Fever means a high body temperature. It may occur with little or no other symptoms. The causes will in most cases be associated with bacterial or viral infections or, rarely stress.

Clinical signs

Usually the sow appears dull and sometimes shows a reddening of the skin. The respiratory rate may be raised. Clinical examinations will often indicate a cause and always look for the obvious first. Temperatures will range from 39-40ºC (103-109ºF).

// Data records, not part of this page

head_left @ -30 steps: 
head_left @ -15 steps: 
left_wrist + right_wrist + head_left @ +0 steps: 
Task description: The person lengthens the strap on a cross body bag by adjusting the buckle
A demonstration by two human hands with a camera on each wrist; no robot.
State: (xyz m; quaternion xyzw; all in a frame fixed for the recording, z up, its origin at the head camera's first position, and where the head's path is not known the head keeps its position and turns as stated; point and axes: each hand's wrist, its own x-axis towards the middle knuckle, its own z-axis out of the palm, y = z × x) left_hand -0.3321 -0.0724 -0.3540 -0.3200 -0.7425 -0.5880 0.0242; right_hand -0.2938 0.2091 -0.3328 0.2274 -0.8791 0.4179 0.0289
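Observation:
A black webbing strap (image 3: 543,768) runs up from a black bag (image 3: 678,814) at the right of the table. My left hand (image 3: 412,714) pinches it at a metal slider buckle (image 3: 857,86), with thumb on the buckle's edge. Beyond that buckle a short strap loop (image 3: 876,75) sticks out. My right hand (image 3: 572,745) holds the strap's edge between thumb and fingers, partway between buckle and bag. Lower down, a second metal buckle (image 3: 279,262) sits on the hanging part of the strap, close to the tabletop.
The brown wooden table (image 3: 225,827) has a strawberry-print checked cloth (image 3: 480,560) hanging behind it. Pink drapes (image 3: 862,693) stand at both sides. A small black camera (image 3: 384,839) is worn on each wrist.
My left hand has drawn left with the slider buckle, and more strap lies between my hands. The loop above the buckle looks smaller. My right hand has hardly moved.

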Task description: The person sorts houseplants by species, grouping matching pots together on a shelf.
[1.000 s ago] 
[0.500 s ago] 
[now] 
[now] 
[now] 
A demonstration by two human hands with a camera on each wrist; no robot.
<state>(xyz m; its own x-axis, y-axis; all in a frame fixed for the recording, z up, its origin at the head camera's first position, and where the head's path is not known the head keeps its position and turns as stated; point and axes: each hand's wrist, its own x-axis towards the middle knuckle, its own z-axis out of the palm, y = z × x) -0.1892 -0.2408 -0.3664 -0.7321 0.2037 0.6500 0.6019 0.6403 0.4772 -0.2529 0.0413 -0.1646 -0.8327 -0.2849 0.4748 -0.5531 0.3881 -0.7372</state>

Examine the animal closely to see if any of the above conditions can be detected. If not and there are a number of animals involved, veterinary advice should be sought. Bear in mind depending on where in the world your herd is located, fever may be the first clinical sign in such diseases as classical swine fever (hog cholera), African swine fever and aujeszky's disease (pseudorabies)


Consider the following conditions in order of importance:

  • Mastitis or metritis.
  • Retention of a dead pig.
  • Retention of afterbirth.
  • A bacterial septicaemia (e.g. erysipelas).
  • Flu or PRRS
  • Secondary bacterial infections associated with flu or PRRS.
  • Cystitis/ pyelonephritis.
  • Acute stress or eclampsia.
  • Heat stroke.


  • In most cases fevers in sows will be associated with bacterial infections and a broad spectrum antibiotic should always be used. Check the temperature at and 24 hours after treatment.
  • Broad acting antibiotics include, oxytetracycline, trimethoprim/sulpha, amoxycillin and penicillin / streptomycin.